» **ACTIVITY**
For every line in the data below, check for the word "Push", then state how many lines have it. Answer with the number only.

» **DATA PROVIDED**
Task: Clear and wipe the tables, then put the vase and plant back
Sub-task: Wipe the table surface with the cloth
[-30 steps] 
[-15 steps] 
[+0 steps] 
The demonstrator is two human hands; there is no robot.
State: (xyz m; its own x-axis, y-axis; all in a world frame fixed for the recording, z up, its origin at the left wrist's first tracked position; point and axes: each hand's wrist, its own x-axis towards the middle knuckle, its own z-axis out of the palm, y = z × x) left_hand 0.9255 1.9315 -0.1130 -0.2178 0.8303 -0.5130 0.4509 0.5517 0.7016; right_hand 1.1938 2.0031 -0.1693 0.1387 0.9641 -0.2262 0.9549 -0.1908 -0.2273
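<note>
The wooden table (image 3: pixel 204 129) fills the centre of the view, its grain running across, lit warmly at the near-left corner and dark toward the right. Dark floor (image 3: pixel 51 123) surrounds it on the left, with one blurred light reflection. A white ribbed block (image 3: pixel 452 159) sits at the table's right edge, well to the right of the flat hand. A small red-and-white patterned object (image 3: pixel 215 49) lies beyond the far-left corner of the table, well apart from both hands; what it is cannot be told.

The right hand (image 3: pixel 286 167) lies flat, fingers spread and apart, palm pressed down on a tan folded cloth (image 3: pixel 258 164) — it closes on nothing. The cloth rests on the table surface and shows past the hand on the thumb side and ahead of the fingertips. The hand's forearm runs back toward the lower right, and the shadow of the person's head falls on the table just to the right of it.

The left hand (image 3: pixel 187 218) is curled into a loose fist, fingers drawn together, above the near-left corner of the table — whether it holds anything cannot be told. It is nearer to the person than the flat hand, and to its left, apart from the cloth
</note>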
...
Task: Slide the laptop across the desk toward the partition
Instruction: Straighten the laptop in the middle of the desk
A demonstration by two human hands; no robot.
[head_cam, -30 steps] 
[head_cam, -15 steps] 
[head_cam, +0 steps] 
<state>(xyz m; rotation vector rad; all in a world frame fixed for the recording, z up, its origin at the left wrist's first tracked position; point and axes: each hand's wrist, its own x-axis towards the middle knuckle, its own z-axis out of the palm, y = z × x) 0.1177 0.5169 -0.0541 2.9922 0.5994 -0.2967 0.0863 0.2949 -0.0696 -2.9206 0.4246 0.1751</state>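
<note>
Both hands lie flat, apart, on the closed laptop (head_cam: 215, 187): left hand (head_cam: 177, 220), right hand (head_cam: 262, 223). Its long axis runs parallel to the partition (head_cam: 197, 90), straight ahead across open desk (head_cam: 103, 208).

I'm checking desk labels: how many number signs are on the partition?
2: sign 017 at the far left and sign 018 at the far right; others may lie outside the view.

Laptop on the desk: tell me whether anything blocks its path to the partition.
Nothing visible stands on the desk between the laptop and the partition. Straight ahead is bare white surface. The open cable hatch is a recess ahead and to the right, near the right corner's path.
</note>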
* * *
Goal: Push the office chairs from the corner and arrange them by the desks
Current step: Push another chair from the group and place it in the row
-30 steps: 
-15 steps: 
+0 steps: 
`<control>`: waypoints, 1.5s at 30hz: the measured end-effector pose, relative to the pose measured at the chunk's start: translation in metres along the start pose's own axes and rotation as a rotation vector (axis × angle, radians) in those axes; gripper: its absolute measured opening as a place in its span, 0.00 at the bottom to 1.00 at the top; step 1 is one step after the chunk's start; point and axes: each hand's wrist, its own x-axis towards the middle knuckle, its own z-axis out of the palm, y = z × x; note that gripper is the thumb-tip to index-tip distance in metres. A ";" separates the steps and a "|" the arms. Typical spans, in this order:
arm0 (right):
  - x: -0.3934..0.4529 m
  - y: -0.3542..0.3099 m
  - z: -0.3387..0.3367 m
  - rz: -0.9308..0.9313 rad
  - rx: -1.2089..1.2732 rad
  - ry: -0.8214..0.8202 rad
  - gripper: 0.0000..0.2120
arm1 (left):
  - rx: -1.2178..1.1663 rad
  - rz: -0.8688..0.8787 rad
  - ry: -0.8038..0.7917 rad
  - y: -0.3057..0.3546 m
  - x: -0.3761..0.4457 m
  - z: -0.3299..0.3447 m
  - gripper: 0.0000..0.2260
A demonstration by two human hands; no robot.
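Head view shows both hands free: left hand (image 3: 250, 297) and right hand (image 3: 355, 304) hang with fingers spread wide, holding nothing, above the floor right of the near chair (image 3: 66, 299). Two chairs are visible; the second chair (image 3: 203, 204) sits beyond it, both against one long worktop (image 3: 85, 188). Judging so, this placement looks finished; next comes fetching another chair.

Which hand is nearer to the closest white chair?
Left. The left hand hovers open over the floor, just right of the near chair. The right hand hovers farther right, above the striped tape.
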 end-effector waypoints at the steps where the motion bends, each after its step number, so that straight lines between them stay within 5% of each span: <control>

» **EXPECTED OUTPUT**
2